Your objective —
Return each line in the records below that includes "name".

+++ Records provided +++

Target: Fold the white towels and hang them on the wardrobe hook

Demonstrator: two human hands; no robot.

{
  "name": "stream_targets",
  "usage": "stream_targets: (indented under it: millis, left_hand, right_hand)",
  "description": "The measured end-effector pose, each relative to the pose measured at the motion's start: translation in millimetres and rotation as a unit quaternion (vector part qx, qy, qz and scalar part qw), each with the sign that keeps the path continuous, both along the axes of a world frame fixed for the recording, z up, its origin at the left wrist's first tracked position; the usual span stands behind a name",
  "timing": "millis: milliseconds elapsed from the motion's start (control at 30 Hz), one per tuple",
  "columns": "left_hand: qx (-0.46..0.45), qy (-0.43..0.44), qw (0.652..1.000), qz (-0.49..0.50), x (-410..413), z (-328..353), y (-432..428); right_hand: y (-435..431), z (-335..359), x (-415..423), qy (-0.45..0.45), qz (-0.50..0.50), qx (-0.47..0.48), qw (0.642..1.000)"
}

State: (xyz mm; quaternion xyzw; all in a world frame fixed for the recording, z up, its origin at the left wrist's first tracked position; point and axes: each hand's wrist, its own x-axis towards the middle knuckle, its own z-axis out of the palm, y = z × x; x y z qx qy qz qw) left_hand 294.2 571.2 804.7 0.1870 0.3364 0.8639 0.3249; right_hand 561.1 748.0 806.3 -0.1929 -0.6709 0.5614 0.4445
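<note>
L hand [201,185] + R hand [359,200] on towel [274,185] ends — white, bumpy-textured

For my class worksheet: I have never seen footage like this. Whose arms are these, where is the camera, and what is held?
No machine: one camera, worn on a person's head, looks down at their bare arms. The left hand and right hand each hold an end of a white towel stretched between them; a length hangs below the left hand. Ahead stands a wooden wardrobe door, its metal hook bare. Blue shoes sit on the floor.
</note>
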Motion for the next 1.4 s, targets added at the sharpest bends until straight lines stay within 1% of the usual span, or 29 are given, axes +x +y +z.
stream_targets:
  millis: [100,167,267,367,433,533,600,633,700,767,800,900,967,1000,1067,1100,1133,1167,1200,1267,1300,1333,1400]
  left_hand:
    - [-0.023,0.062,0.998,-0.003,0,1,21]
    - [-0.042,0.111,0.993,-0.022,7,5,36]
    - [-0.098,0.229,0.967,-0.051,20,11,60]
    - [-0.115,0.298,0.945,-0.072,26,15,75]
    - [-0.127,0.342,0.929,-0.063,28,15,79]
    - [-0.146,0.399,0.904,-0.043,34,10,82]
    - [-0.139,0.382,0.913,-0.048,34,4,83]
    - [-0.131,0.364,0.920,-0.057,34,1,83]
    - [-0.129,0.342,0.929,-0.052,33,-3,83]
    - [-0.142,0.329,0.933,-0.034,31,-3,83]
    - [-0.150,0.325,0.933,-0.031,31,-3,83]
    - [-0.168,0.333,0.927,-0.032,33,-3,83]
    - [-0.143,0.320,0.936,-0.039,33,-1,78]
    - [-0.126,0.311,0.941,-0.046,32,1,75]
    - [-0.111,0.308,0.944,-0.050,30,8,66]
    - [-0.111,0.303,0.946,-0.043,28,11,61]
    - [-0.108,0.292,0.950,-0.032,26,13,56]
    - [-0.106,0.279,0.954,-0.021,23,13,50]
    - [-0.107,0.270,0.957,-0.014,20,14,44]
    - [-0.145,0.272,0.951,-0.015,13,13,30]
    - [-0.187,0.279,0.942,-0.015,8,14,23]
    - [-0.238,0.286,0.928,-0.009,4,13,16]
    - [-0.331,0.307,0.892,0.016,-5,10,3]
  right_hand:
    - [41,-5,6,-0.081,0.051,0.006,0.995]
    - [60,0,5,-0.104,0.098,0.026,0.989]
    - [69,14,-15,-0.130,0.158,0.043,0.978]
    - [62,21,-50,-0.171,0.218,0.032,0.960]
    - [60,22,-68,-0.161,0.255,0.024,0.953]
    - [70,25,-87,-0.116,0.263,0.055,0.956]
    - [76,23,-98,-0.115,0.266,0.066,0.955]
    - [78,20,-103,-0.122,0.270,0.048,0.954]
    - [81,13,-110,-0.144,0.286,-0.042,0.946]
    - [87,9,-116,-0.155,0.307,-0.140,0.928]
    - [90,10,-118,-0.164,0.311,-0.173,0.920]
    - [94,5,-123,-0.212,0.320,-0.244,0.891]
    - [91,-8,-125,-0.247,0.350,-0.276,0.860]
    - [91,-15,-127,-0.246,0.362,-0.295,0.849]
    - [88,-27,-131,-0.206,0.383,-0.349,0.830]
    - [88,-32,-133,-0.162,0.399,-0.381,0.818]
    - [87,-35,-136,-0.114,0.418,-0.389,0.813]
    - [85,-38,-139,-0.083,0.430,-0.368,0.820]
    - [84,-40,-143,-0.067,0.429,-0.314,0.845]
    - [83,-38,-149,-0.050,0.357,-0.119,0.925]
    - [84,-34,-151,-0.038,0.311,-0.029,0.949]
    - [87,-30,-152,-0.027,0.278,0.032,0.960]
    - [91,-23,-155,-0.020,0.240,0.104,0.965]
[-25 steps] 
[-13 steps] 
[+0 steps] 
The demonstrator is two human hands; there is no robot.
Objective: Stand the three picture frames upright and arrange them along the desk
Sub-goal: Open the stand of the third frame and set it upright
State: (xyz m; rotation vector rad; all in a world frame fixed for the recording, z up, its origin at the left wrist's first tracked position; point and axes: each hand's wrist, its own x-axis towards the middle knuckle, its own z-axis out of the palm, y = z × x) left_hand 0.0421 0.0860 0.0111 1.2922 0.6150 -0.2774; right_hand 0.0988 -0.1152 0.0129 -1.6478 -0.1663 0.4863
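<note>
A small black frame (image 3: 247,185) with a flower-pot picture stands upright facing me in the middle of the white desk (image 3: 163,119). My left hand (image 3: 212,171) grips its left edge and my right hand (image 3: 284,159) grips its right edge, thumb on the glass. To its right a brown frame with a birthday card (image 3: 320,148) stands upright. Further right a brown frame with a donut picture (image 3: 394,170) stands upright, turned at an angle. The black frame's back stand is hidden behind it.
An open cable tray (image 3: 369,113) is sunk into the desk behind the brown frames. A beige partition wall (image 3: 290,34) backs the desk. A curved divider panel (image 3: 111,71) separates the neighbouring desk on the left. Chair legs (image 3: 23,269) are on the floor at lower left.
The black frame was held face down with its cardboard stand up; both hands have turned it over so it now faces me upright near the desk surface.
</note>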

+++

Result for this exercise —
  "name": "stream_targets",
  "description": "The measured end-effector pose, each relative to the pose measured at the motion's start: translation in millimetres and rotation as a unit quaternion (vector part qx, qy, qz and scalar part qw), each with the sign that keeps the path continuous, both along the axes of a world frame fixed for the recording, z up, its origin at the left wrist's first tracked position; the usual span stands behind a name",

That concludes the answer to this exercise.